------ DATASET SECTION ------

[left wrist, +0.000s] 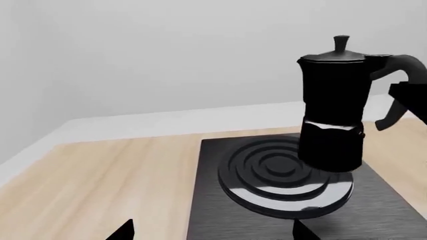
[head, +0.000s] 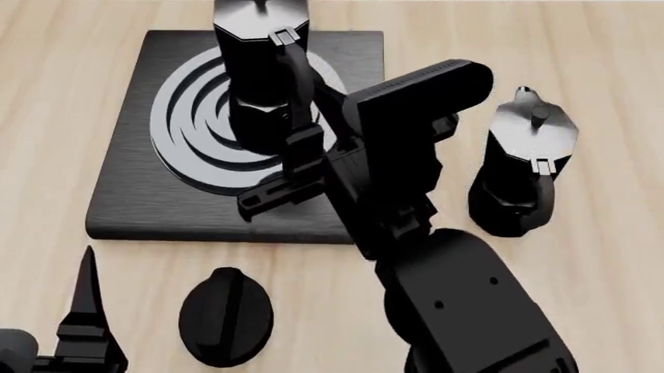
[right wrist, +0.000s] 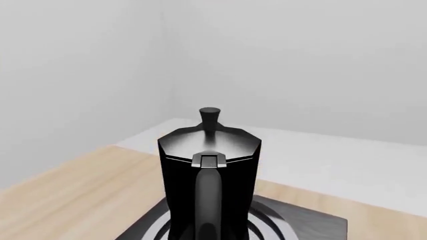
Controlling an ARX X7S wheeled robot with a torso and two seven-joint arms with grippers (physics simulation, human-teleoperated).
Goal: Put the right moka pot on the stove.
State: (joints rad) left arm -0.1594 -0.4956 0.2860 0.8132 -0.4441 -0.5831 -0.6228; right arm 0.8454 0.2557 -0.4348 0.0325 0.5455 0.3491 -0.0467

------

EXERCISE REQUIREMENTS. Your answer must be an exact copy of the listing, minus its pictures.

WORKED SOLUTION.
[left wrist, +0.000s] 
[head, +0.000s] 
[right wrist, +0.000s] 
Controlling an ARX X7S wheeled robot with a torso and two seven-joint arms with grippers (physics simulation, human-teleoperated).
Goal: Put the right moka pot on the stove.
State: (joints rad) left arm -0.1594 -0.4956 0.2860 0.8132 -0.4441 -0.5831 -0.6228; right arm 0.8454 0.2557 -0.4348 0.0325 0.5455 0.3491 -0.0467

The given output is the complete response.